Word frequency charts

awesome!

This spring, our word statistics pages have quietly improved. We’re now indicating the frequency of a word and how it has changed over the last 200 years. Our new graphs show word occurrences for each year in counts per-million-words-of-text, which — for most words — will be in the low handful.

It’s neat to look at how some words have appeared over time (Internet, a fad which will never catch on) or disappeared (e.g. hansom a two-wheeled horse-drawn carriage). Also neat to see are words that have changed their sense — icon has a new meaning in the late 21st century, and this remarkably changes its frequency (from 1-3 per million up to 10+ in the last fifteen years). (We note that not all statistics are entirely safe for work.)

Since our corpus varies in its density (we have far more text available for the last twenty years than we do in the 150 before that), our frequency representations are shown with confidence intervals, indicating a 95% confidence interval* on a given year. (Sometimes that gives us unusually spiky plots, because the sparse years offer relatively little information.)

In future releases, we’d like to compare two words on the same plot (compare apple to Apple) or explore other aspects of the words’ appearance.

What would you like to see?

* Our confidence intervals use the Agresti-Coull approximation, which is probably too generous in its upper-bound, especially for rare words. We’d like to fix that to include Bayesian priors on word frequencies in a future release.

See also previous post on word-frequency visualization.

23 thoughts on “Word frequency charts

  1. Since you asked, haha, here are some things I’d like to see:

    1. Plot related words. Say, 5 most frequent ditransitive verbs or verbs related in WordNet (I think psycholinguists would like to get their hands on something like that).

    2. Plot collocates. What are the most significant collocates for each year. That would tell us something interesting about semantic shifts.

    Great work! Keep it up!

  2. Chris, thanks for your comments!

    It sounds like you’re really interested in corpus-level statistics, which are really neat. We’re developing more interesting statistics every chance we can get, and looking ahead to more and more of them.

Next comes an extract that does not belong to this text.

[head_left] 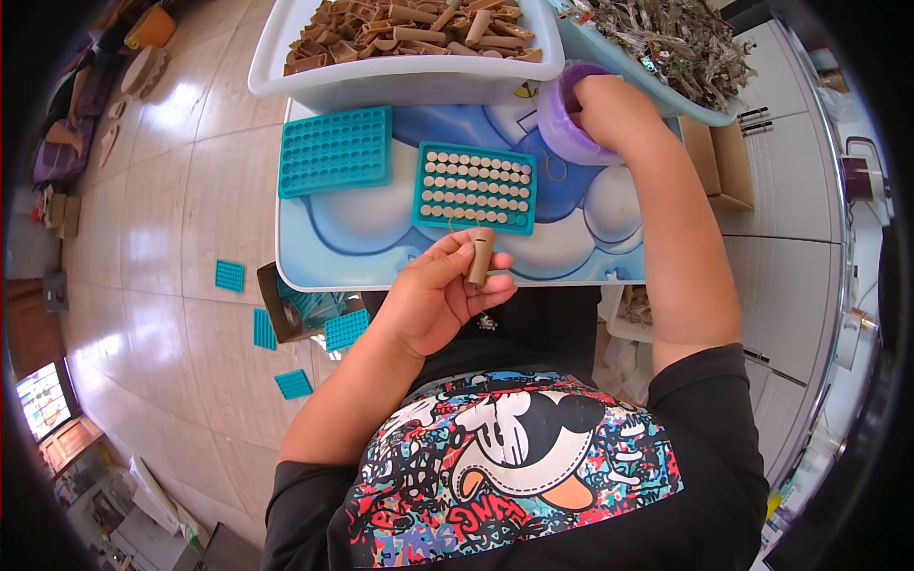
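My left hand point(428, 290) holds a short brown tube point(481, 259) with a dark slot near its top, pinched between thumb and fingers. A thin yellowish loop shows just above that tube. Beyond it lies a teal tray point(419, 186) filled with rows of small white round pieces, with a few bare teal spots at its lower right corner. My right hand point(609, 109) reaches into a purple bowl point(562, 133); its fingers are hidden inside. Beside the bowl, a thin loop point(557, 171) lies on the blue patterned table point(352, 238).
At the table's back stands a white bin point(400, 81) heaped with brown curved pieces, next to a light blue tub point(705, 116) of bundled wiry strands. Another teal tray point(336, 150) lies at left. Several small teal trays point(293, 383) and an open box point(286, 314) are on the floor.
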`<action>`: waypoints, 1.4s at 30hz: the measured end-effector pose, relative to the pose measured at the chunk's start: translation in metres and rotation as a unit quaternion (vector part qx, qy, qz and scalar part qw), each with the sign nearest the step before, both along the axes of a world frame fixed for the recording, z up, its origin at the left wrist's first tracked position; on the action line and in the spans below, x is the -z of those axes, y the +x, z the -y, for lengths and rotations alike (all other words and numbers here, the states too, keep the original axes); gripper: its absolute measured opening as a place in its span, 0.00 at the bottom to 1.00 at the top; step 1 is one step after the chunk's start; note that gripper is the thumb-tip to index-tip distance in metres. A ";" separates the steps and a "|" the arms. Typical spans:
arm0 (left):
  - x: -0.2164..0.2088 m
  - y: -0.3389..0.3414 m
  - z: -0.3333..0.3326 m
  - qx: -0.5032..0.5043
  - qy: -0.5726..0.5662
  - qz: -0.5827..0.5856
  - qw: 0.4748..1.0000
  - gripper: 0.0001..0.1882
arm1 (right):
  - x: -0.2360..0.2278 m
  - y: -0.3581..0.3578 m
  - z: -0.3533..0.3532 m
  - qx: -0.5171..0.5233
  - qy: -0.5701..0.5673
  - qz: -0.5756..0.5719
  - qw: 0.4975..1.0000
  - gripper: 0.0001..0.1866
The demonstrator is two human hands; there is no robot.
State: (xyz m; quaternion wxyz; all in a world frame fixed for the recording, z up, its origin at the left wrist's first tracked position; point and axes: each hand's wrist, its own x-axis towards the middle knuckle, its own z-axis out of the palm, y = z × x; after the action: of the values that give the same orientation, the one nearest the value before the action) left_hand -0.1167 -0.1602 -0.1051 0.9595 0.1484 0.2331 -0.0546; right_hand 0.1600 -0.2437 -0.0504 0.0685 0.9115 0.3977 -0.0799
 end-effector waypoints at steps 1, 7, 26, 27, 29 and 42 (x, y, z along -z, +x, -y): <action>0.004 0.000 0.000 -0.004 -0.005 0.011 1.000 0.16 | 0.003 0.000 -0.001 -0.002 -0.012 0.009 1.000 0.09; 0.002 -0.003 -0.002 0.000 0.016 0.014 1.000 0.14 | -0.005 -0.007 0.011 -0.006 0.100 -0.015 0.995 0.09; -0.001 -0.004 0.007 -0.008 0.058 -0.011 0.998 0.17 | 0.002 -0.045 0.044 0.050 0.461 0.016 0.886 0.12; 0.004 -0.004 0.007 -0.009 0.054 0.017 0.998 0.17 | -0.002 -0.050 0.045 0.026 0.479 0.007 0.877 0.13; 0.007 -0.004 0.006 -0.009 0.063 0.031 0.998 0.18 | -0.001 -0.062 0.049 0.002 0.498 -0.004 0.867 0.13; -0.004 -0.002 0.010 -0.021 0.056 -0.002 0.998 0.19 | 0.030 -0.166 0.060 -0.140 0.509 -0.150 0.836 0.07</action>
State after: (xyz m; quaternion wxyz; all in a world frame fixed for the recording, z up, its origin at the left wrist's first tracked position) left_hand -0.1187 -0.1702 -0.1014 0.9502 0.1970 0.2404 -0.0212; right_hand -0.0058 -0.3039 -0.0805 -0.4551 0.7290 0.5112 0.0083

    I’m curious how you are thinking about “significant” for “most significant collocates” — as a statistician, I have one sense in mind, and as a lexicographer and linguist, I have another, somewhat less rigorous sense — care to clarify?

  3. You might consider something like box-and-whisker plots for the graphical display. Your desire to give an idea of the quality of the frequency estimate for any given word and year is commendable (truly – major kudos!), but confidence intervals might not be the most natural approach, for all the usual difficulties in the proper interpretation, as well as some conceptual difficulties about the sampling distribution (though the conceptual difficulties might be just mine).

    I guess I would just formulate the problem as having a bunch of empirical data for each word and time point and providing an informative graphical summary, without getting bogged down too much in inferential questions.

    But thanks for the existing graphs, which are already super-cool.

  4. @Sionnach: actually, we are providing box-and-whisker, but you can only see them clearly in the large-scale graph.

    As currently displayed, the box contains about 70% — plus or minus 1 standard deviation — and the whiskers contain about 95% — plus or minus 2 standard deviations, using the normal approximation after smoothing that makes up the Agresti-Coull approximation.

    As for the empirical data — that is available, if you’re interested, through our API — are you interested in your own research there? please tell us about it!

  5. @Chris:
    I am familiar with Student’s t — as a tool for distinguishing (or determining indistinguishability) between two observed distributions, but I’m not familiar with MIS or MIS/T scores. I confess I’m not sure what you mean.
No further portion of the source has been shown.